In the video, a row of women freeze mid-movement, lifting their full skirts against a swirling rainbow background. She called it an homage to her own Latinx heritage, and to New Haven’s kaleidoscopic Latinx community. She added that through the difficulties, she has remained grateful for her teachers.
“They’re taking care of us, but no one is taking care of them,” she said.
“We Are Still Movers And Shakers”
Students on Thursday's call. Screenshot from Zoom.
In the meantime, the video is giving both students and teachers a template for future projects as school remains online. Thursday, close to 150 teachers and students gathered in one-inch boxes, their bedrooms, kitchens and learning spaces expanding behind them. Several suggested that the video format might open up new opportunities for dance, poetry, creative writing and the performing arts in addition to music.
“This is just one way that we can put it out there and say, we are still here. we are still here, and we are still movers and shakers in the community,” Alfred said.
Students also praised the project, many excited to see their peers performing for the first time in 10 months.
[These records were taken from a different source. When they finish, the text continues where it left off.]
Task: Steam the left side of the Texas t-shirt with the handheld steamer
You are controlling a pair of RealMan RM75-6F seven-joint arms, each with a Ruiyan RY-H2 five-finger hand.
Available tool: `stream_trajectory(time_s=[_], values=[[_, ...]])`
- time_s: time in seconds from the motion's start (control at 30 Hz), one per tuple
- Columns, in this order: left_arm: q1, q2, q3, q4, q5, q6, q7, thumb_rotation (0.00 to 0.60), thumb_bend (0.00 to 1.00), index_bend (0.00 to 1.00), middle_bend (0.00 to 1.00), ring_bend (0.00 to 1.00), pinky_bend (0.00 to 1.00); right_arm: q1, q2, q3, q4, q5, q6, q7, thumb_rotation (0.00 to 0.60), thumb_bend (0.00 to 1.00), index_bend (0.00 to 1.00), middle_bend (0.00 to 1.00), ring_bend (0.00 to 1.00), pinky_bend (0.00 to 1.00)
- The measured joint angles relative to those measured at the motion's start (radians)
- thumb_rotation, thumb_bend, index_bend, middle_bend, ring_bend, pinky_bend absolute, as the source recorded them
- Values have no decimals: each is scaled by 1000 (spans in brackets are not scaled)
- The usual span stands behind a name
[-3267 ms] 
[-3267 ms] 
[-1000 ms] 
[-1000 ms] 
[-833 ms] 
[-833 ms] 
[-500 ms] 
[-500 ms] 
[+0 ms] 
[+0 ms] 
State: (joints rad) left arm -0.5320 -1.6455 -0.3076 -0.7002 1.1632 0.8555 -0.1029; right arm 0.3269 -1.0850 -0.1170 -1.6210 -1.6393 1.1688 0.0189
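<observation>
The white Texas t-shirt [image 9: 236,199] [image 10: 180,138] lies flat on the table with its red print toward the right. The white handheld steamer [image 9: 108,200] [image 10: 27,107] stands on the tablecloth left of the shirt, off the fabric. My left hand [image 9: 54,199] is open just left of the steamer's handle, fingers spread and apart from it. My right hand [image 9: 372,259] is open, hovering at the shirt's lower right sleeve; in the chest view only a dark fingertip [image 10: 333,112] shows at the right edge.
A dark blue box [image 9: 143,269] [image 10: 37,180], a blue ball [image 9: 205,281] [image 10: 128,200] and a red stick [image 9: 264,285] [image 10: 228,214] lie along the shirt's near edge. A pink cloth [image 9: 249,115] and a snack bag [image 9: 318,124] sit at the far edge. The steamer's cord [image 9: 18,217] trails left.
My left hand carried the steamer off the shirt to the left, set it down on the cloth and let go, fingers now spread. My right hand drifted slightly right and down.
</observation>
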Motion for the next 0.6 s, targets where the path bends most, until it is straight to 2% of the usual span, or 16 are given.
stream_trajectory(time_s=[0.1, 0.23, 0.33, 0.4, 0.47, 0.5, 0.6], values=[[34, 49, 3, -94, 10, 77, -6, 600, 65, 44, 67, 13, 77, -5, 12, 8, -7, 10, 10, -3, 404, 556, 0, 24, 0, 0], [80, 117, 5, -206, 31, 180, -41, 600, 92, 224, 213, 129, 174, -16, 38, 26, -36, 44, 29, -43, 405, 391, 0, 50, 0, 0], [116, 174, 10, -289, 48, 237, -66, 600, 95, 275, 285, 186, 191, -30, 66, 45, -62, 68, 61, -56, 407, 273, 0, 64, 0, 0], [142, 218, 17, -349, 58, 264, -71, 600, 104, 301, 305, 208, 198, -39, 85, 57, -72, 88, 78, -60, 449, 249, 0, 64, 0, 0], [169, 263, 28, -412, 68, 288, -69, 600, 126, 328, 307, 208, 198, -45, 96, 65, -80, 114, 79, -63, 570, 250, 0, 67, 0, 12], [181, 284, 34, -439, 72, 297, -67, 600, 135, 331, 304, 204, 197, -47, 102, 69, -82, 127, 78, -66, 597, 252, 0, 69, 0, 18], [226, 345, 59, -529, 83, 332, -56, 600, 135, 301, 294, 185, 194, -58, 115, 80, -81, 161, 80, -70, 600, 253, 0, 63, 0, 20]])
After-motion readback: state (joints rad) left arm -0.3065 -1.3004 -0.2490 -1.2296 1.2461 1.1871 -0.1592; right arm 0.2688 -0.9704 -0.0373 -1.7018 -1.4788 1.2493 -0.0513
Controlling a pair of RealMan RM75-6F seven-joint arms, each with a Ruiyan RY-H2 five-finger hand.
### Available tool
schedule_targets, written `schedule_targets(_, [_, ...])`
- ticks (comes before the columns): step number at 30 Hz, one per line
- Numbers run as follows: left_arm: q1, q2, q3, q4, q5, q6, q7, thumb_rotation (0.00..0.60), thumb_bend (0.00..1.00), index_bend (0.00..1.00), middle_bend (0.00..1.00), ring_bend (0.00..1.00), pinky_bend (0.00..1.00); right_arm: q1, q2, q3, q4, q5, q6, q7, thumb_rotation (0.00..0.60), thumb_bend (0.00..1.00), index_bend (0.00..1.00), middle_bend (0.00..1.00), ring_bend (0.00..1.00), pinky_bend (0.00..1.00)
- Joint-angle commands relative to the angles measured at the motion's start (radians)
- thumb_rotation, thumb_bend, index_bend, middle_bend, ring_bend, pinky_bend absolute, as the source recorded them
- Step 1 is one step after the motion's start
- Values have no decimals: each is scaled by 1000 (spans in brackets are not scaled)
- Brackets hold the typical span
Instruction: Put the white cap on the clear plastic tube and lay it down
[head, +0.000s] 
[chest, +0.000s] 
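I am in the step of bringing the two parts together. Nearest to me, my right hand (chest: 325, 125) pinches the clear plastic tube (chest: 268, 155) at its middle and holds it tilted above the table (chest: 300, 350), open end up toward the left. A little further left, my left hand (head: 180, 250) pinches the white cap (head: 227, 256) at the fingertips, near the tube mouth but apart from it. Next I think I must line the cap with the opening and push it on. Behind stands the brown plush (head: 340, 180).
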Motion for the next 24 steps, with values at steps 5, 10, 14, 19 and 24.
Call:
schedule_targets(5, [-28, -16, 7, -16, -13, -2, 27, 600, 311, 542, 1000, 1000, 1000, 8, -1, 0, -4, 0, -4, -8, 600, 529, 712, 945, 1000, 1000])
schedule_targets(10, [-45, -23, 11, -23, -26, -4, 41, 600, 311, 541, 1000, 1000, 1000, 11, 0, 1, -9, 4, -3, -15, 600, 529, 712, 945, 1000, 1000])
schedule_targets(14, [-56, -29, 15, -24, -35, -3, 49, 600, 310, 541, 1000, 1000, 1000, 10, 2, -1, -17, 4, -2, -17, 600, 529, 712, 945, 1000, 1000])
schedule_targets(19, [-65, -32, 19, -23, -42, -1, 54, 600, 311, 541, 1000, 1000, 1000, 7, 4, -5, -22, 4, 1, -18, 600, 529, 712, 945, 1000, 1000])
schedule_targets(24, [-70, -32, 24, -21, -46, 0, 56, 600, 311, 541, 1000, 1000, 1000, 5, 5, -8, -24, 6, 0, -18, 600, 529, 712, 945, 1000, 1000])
Singer Vanessa Rivkin, who helped carry Puente’s spirit right into 2020, noted that students “have to get over your insecurity” and remember that they are still part of an ensemble.
Senior Ajibola Tajudeen suggested that the video was proof Co-Op could handle a prerecorded school musical or dramatic performance. Last year, Tajudeen was poised to play Angel Dumott Schunard in the school’s production of RENT when the play was cancelled. Naiyara Diaz, who was also part of the show, echoed the request.
“Aji, I am here for this!” wrote theater teacher Christi Sargent.
“Well look at God!” Tajudeen responded. “Amen.”